The context of Isaiah 43 comes after a long season of darkness for God’s people. For the first 39 chapters of Isaiah, the bulk of the book paints the situation in a depressing light. Where there could have been gardens, there was a desert. Where there could have been fruit, there was nothing but decay. Much like 2020 has been for us, theirs was a season of wandering through the valleys of the shadow of death. God’s people had been through the fire. Then, in Isaiah 40, something shifts. The darkness turns to hope. Despair turns to comfort. What has felt like the harshness of divine silence and judgement has shifted to the tender voice of God rescuing and redeeming the faithful from their difficult season. As the prophet says in Isaiah 43:18-19: God is doing something new. He’s making a pathway through the parched wastelands. He’s cutting streams in the desert. He’s starting an irrigation project that will one day make the desert places into gardens. New possibilities are emerging.
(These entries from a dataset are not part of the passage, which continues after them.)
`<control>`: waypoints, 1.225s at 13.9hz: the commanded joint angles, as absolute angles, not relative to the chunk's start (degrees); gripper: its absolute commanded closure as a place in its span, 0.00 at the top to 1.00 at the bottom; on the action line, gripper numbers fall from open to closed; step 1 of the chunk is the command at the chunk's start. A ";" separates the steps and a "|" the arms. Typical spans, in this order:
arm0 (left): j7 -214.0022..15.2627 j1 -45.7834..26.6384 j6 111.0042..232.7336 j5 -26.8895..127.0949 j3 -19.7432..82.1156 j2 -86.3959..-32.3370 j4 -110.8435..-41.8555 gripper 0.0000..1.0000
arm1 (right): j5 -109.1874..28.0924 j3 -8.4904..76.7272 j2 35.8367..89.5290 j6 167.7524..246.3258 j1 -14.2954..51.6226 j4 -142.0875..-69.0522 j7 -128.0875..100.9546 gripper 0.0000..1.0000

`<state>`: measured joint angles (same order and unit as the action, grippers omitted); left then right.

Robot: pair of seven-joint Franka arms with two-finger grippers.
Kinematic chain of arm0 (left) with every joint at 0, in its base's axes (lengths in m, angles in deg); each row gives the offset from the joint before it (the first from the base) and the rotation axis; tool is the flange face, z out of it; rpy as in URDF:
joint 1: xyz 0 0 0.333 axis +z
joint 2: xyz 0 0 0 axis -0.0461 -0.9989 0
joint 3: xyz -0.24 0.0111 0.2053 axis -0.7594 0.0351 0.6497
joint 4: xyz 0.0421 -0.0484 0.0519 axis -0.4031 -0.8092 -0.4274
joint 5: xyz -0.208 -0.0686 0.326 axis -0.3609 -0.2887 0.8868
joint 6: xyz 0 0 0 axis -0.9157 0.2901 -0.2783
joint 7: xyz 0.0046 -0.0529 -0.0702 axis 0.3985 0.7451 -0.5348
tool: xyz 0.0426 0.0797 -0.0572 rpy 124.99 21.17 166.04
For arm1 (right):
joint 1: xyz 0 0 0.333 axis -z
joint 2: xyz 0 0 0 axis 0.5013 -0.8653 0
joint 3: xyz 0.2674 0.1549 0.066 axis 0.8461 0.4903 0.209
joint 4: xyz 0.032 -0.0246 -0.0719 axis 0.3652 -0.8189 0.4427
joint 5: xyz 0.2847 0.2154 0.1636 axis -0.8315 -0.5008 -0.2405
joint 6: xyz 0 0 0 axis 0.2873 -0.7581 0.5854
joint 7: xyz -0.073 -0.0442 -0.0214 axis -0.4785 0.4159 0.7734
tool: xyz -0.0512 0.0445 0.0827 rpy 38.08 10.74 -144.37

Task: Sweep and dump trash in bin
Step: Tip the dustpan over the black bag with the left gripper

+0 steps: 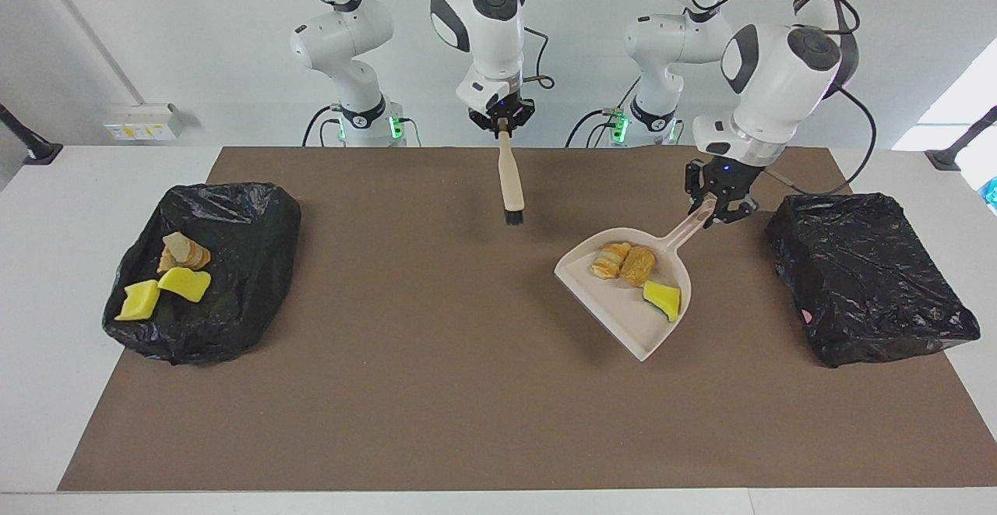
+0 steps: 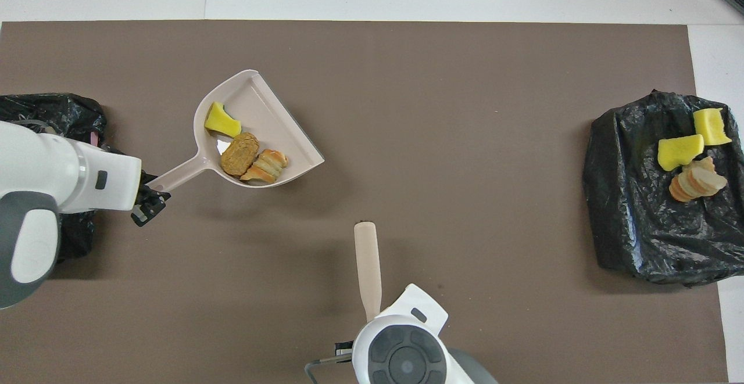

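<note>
Bright, even overhead light; both views sharp. Soft shadows lie on the brown mat (image 1: 436, 390) under the raised tools.

- Trash, carried lot: three scraps lie in the beige dustpan (image 1: 619, 301), which is raised over the mat toward the left arm's end of the table.
- Sliced bread-like chunk (image 1: 609, 259), orange-tan, on its side at the pan's closed handle end.
- Brown bread-like lump (image 1: 638, 266), touching the sliced chunk at its 3 o'clock in the facing view.
- Yellow sponge piece (image 1: 663, 299), green-backed, at 4 o'clock of the lump, against the side wall.
- Trash, deposited lot: two yellow sponge pieces (image 1: 165, 291) and a sliced bread chunk (image 1: 185, 251) rest on the black-bagged bin (image 1: 234, 266) at the right arm's end; chunk at 12 o'clock of the sponges.
- Second black-bagged bin (image 1: 864, 273) at the left arm's end: contents cannot be told.
</note>
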<state>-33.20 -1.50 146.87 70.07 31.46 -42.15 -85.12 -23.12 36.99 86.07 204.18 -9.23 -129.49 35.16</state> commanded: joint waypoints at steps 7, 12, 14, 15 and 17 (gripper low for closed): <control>-10.65 22.57 135.70 69.00 31.84 -42.89 -75.62 0.00 | -21.56 36.85 76.63 216.52 -16.93 -131.10 42.16 0.00; 2.35 38.03 131.68 69.00 32.10 -48.67 -65.19 0.00 | -21.56 36.85 75.65 217.85 -17.02 -131.90 42.24 0.00; 5.10 39.99 129.91 70.75 32.19 -52.80 -59.02 0.00 | -21.30 36.85 75.39 216.10 -16.58 -131.11 42.51 0.99; 6.15 40.95 130.08 73.19 32.45 -54.39 -57.34 0.00 | -21.12 36.68 75.39 214.79 -16.93 -130.06 42.51 1.00; 10.80 40.88 131.74 78.82 32.46 -56.07 -56.27 0.00 | -21.12 36.41 75.65 210.84 -16.23 -127.25 42.42 1.00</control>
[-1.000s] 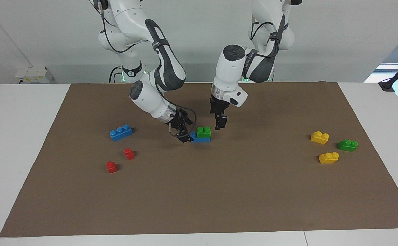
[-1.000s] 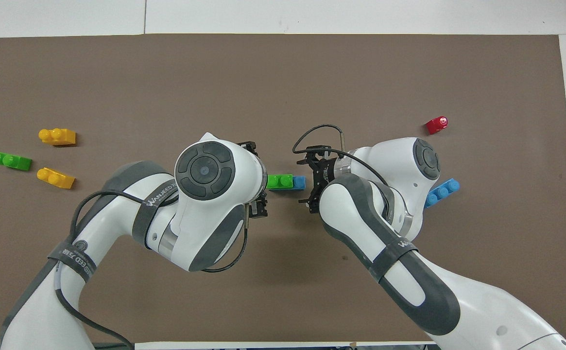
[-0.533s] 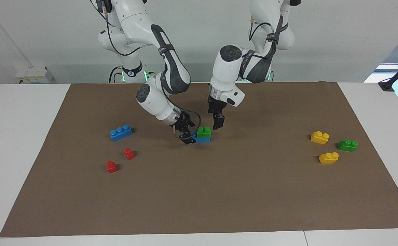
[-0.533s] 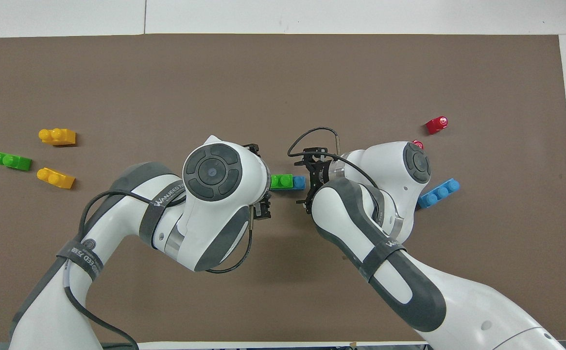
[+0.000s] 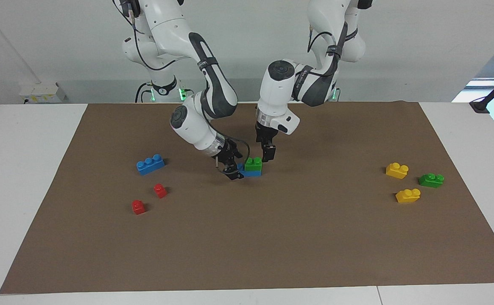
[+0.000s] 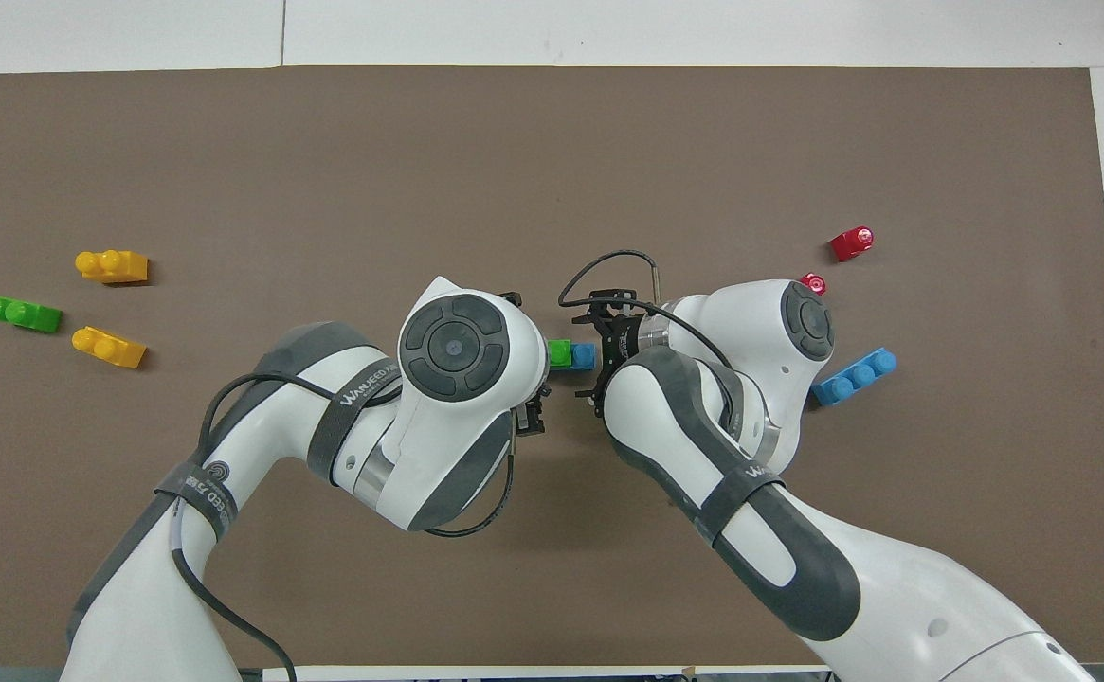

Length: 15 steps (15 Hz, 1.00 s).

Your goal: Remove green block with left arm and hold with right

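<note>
The green block [image 5: 253, 164] sits stacked on a blue brick [image 5: 247, 172] in the middle of the brown mat; both also show in the overhead view, green block [image 6: 560, 353], blue brick [image 6: 584, 355]. My right gripper [image 5: 232, 169] is low at the blue brick's bare end, toward the right arm's end of the table, right against it. My left gripper [image 5: 267, 154] hangs point-down close beside the green block, at its edge nearer to the robots. In the overhead view the left wrist covers part of the green block.
A longer blue brick [image 5: 150, 164] and two small red bricks [image 5: 160, 190] [image 5: 138, 206] lie toward the right arm's end. Two yellow bricks [image 5: 397, 170] [image 5: 407, 195] and a darker green brick [image 5: 431, 180] lie toward the left arm's end. The brown mat [image 5: 247, 245] covers the table.
My left gripper has come down and moved in toward the green block. My right gripper has slid up to the blue brick's end. The stacked bricks have not moved.
</note>
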### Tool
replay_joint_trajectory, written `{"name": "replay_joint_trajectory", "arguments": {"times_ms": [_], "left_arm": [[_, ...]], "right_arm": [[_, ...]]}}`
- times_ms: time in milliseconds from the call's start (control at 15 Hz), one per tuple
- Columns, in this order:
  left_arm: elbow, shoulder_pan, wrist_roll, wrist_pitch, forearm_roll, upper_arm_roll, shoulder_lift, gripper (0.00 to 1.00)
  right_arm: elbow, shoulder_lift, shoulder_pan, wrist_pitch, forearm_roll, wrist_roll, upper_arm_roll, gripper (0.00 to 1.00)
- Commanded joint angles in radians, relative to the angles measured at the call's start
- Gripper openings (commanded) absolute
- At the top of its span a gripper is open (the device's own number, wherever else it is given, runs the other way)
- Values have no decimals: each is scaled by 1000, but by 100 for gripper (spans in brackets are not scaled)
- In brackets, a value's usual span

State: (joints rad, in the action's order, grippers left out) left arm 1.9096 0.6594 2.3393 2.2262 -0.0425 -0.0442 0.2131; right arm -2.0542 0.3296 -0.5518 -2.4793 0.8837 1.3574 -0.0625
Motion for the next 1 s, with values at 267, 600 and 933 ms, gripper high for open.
{"name": "replay_joint_trajectory", "arguments": {"times_ms": [267, 600, 933], "left_arm": [[-47, 16, 66, 35, 56, 17, 65, 100], [-49, 16, 66, 59, 61, 17, 91, 100], [-49, 16, 66, 76, 70, 18, 101, 100]], "right_arm": [[-14, 8, -7, -35, 34, -40, -2, 100], [-15, 6, -8, -35, 34, -40, -2, 100], [-21, 6, -10, -53, 34, -40, -2, 92]]}}
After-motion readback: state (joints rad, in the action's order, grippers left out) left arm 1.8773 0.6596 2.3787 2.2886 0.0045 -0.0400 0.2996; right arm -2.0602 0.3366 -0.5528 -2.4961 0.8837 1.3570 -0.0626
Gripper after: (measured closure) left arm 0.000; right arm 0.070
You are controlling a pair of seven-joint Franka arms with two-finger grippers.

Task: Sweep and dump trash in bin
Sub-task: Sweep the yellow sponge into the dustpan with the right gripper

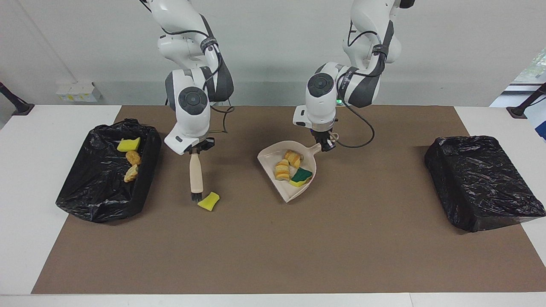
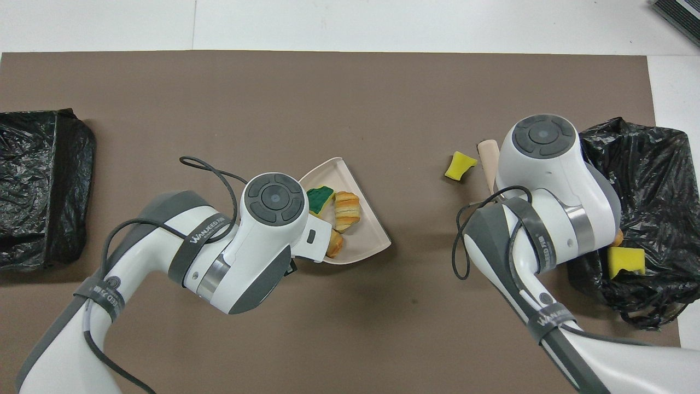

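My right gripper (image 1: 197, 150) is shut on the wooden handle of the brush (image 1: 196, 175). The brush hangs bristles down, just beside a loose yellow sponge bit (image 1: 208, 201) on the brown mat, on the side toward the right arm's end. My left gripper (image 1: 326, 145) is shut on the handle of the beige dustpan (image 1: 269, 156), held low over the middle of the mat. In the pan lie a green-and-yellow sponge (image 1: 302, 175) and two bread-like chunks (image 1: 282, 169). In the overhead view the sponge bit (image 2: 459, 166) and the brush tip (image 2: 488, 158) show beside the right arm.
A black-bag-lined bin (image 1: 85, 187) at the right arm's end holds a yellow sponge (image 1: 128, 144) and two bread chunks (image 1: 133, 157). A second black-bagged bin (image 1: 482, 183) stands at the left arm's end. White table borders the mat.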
That’s really what Advent, the season leading up to Christmas, is all about. Of course, we sentimentalize it and make it pleasurable and palatable for kids. But lest we forget — the hope, love, joy, and peace that we celebrate at Christmas can only be those things because Jesus was born into a dark and broken world and he came as light into that darkness.
What if the darkness of 2020 is merely providing the backdrop to remember John’s words about Jesus’ arrival, “the light shines in the darkness, and the darkness has not overcome it” (John 1:5). What if our 2020 Christmas celebrations weren’t just something we had to endure, but something that actually reminded us that Jesus is truly the Light of the world, and He shines in the darkness. Part of Advent is making room for Jesus in our darkness. Not to deny the darkness but to remember that Jesus has come to do something new – to create new possibilities.
If you’re doing these devotionals on your own, journal for a few minutes on things that didn’t go as expected this year and that feel hard. If you’re doing this with others, take some time to share places where you’ve been discouraged this year. But then, spend time journaling or talking about places of hope, and where the possibility of light could change things. What would it look like to imagine that God might bring streams in the desert — that he will bring possibility from impossibility?